Sovereign Intimacies
Diasporic artists negotiate new ways of being together.
“Sovereign Intimacies,” 2020, installation view (photo courtesy of Plug In ICA)
Writing about the Partition of India and Pakistan in 1947, the Delhi-based Raqs Media Collective wrote, “better the admission of a future mutuality of strangeness than the bitter explosive ancestral familiarity of hatred.” A curatorial collaboration in Winnipeg by Nasrin Himada and Jennifer Smith turns to this future mutuality as a field of possibility in a time of social isolation and political division.
Sovereign Intimacies is a group exhibition and virtual program developed between Plug In ICA and Gallery 1C03 that will run until Dec. 20. It brings together the work of Hassaan Ashraf, Annie Beach, Ayumi Goto, iris yirei hu, melannie monoceros, Peter Morin, Mariana Muñoz Gomez, Wanda Nanibush, M. NourbeSe Philip, Meghann O’Brien, Marie-Anne Redhead, Cheyenne Thomas and David Thomas.
In Canada, as in India, Palestine and Mexico, colonial narratives have worked to stoke fires instead of allowing cross-cultural solidarities to emerge between diverse communities. This is abundantly clear in Canada, where alliances between Indigenous, Black and People of Colour have historically been suppressed.
Fearful of anti-colonial agitations in the 19th and 20th centuries, the Canadian government silenced the intimacies borne of the historical intersection of settler colonialism, the African slave trade and the indentured labour of Chinese and Indian workers. Today, we have little access to the knowledges exchanged between these peoples, imparting a profound loss in our collective present.
“Sovereign Intimacies,” 2020, installation view (photo courtesy of Plug In ICA)
If anything, this loss has activated a generation of artists, curators and thinkers to materialize all that is historically unapproachable. For Himada, a Palestinian curator from Tio’tia:ke (Montréal), and Smith, a Métis curator from Treaty One Territory, diaspora is a shared cultural approach that acknowledges movement and transformation in both Indigenous and racialized histories.
Peter Morin and Ayumi Goto’s collaborative practice in particular is a powerful axis for the anticipatory desires of the exhibition, which seeks to carve out diaspora through sovereignties for self-affirmation and intimacies between difference in the present.
First inspiring Smith with their 2018 exhibition, how do you carry the land?, at the Vancouver Art Gallery, the pair’s work Gift – 遠足 (Ensoku) is included in Sovereign Intimacies. One of their presentations is floor-based and calls on the act of gift-exchange as a form of knowledge sharing. On a screen-printed blanket, carefully wrapped parcels exchanged between the artists are laid out alongside a new one produced by the artists for the curators. In their desire to speak intimately from the location of their ancestral histories, they take on the role of host and guest to materialize future understandings and empathies.

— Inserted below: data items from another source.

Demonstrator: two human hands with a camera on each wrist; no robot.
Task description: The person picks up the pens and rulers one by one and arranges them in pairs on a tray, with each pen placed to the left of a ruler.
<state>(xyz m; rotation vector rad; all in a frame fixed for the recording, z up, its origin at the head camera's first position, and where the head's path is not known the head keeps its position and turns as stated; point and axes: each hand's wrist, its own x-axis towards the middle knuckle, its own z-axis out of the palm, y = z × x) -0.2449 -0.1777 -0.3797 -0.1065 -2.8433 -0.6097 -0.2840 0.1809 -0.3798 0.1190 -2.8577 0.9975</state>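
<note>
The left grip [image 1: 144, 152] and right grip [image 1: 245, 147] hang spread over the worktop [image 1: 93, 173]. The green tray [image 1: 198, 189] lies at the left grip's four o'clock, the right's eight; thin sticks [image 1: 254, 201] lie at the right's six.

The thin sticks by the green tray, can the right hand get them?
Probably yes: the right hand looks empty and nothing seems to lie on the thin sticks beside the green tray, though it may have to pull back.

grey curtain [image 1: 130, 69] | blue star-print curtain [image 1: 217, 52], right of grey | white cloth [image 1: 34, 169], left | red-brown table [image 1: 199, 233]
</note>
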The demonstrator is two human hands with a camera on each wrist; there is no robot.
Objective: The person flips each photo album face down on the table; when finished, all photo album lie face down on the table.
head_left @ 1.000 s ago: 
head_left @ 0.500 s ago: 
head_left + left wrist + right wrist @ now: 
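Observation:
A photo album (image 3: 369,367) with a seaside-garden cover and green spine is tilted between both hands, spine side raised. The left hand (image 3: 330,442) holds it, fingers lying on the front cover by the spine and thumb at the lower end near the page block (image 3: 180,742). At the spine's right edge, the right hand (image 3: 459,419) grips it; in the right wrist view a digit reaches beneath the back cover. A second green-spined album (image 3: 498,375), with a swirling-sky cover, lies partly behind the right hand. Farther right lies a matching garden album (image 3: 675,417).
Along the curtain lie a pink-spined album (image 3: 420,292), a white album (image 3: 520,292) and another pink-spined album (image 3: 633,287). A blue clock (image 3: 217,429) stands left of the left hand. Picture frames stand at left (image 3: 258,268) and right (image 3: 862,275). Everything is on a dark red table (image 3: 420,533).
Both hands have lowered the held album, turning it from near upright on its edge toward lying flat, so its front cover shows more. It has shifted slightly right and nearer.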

For the virtual iteration of the exhibition, Smith and Himada invited other curators, including Mariana Muñoz Gomez and Marie-Anne Redhead, who organized a short-video program, Un/Spoken. Here, gifts are exchanged between the artists and their ancestors through the mode of language. Narratives and visuals of remembrance, speculation and familiarity float amongst the program’s six videos. Poetry, in particular, is called on to rewrite histories through the vantage point of Indigenous and racialized subjects, to imagine more collaborative forms of living together.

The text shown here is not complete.